PROBLEM STATEMENT: All of the data is to be copied word for word.

=== Begin Enclosure ===

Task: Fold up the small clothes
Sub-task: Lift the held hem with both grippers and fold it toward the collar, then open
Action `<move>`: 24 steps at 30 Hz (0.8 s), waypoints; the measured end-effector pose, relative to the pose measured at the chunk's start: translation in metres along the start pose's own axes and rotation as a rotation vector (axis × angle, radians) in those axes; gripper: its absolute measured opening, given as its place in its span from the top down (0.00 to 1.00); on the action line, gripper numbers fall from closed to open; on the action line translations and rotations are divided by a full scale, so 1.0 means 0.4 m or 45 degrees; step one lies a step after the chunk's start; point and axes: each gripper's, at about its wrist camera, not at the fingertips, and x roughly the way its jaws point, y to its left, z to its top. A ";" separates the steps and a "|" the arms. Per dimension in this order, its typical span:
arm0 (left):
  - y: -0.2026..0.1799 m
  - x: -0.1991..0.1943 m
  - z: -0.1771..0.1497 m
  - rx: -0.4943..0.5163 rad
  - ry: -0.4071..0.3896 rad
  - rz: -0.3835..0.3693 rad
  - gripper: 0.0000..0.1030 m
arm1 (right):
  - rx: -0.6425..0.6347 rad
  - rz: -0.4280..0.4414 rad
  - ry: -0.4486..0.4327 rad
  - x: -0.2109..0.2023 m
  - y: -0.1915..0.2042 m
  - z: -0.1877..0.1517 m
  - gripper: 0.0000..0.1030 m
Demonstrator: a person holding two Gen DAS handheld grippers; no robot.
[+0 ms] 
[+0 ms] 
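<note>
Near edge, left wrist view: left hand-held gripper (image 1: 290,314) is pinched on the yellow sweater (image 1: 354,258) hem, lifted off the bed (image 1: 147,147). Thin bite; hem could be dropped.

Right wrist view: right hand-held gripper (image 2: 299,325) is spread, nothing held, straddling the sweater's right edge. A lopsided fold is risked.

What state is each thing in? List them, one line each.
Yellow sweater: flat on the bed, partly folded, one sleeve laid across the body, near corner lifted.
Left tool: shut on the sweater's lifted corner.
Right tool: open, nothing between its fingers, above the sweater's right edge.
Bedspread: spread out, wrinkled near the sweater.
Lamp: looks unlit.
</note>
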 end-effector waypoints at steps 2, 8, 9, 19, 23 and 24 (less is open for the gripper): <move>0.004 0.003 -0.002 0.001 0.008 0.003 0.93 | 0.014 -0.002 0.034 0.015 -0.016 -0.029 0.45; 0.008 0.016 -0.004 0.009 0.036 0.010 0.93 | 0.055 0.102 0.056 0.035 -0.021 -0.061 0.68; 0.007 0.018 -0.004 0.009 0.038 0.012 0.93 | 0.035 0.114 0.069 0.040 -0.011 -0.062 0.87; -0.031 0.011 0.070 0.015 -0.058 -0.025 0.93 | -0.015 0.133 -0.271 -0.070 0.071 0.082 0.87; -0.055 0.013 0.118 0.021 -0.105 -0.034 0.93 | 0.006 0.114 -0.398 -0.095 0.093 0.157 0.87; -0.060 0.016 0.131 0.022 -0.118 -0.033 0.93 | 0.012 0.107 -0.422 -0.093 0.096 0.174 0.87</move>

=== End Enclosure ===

ANSWER TO THIS TASK:
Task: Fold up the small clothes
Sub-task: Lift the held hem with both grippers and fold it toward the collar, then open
Action `<move>`: 24 steps at 30 Hz (0.8 s), waypoints; the measured end-effector pose, relative to the pose measured at the chunk's start: translation in metres along the start pose's own axes and rotation as a rotation vector (axis × angle, radians) in those axes; gripper: its absolute measured opening, given as its place in its span from the top down (0.00 to 1.00); on the action line, gripper numbers fall from closed to open; on the action line translations and rotations are divided by a full scale, so 1.0 means 0.4 m or 45 degrees; step one lies a step after the chunk's start; point and axes: each gripper's, at about its wrist camera, not at the fingertips, and x roughly the way its jaws point, y to its left, z to its top. A ";" separates the steps and a "|" the arms. Per dimension in this order, its typical span:
arm0 (left):
  - y: -0.2026..0.1799 m
  - x: -0.1991..0.1943 m
  - z: -0.1771..0.1497 m
  - rx: -0.4943..0.5163 rad
  - ry: -0.4071..0.3896 rad
  - rz: -0.3835..0.3693 rad
  - gripper: 0.0000..0.1030 m
arm1 (right):
  - rx: -0.6425..0.6347 rad
  - rz: -0.4280..0.4414 rad
  - ry: -0.4486..0.4327 rad
  - x: -0.2109..0.2023 m
  - y: -0.1915..0.2042 m
  - z: -0.1877..0.1517 m
  - gripper: 0.0000..0.1030 m
Demonstrator: a person holding two Gen DAS handheld grippers; no robot.
[+0 ms] 
[+0 ms] 
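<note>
Near edge, left wrist view: left hand-held gripper (image 1: 290,314) is pinched on the yellow sweater (image 1: 354,258) hem, lifted off the bed (image 1: 147,147). Thin bite; hem could be dropped.

Right wrist view: right hand-held gripper (image 2: 299,325) is spread, nothing held, straddling the sweater's right edge. A lopsided fold is risked.

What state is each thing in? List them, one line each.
Yellow sweater: flat on the bed, partly folded, one sleeve laid across the body, near corner lifted.
Left tool: shut on the sweater's lifted corner.
Right tool: open, nothing between its fingers, above the sweater's right edge.
Bedspread: spread out, wrinkled near the sweater.
Lamp: looks unlit.
</note>
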 end-effector waypoints at steps 2, 8, 9, 19, 23 and 24 (less is open for the gripper): <move>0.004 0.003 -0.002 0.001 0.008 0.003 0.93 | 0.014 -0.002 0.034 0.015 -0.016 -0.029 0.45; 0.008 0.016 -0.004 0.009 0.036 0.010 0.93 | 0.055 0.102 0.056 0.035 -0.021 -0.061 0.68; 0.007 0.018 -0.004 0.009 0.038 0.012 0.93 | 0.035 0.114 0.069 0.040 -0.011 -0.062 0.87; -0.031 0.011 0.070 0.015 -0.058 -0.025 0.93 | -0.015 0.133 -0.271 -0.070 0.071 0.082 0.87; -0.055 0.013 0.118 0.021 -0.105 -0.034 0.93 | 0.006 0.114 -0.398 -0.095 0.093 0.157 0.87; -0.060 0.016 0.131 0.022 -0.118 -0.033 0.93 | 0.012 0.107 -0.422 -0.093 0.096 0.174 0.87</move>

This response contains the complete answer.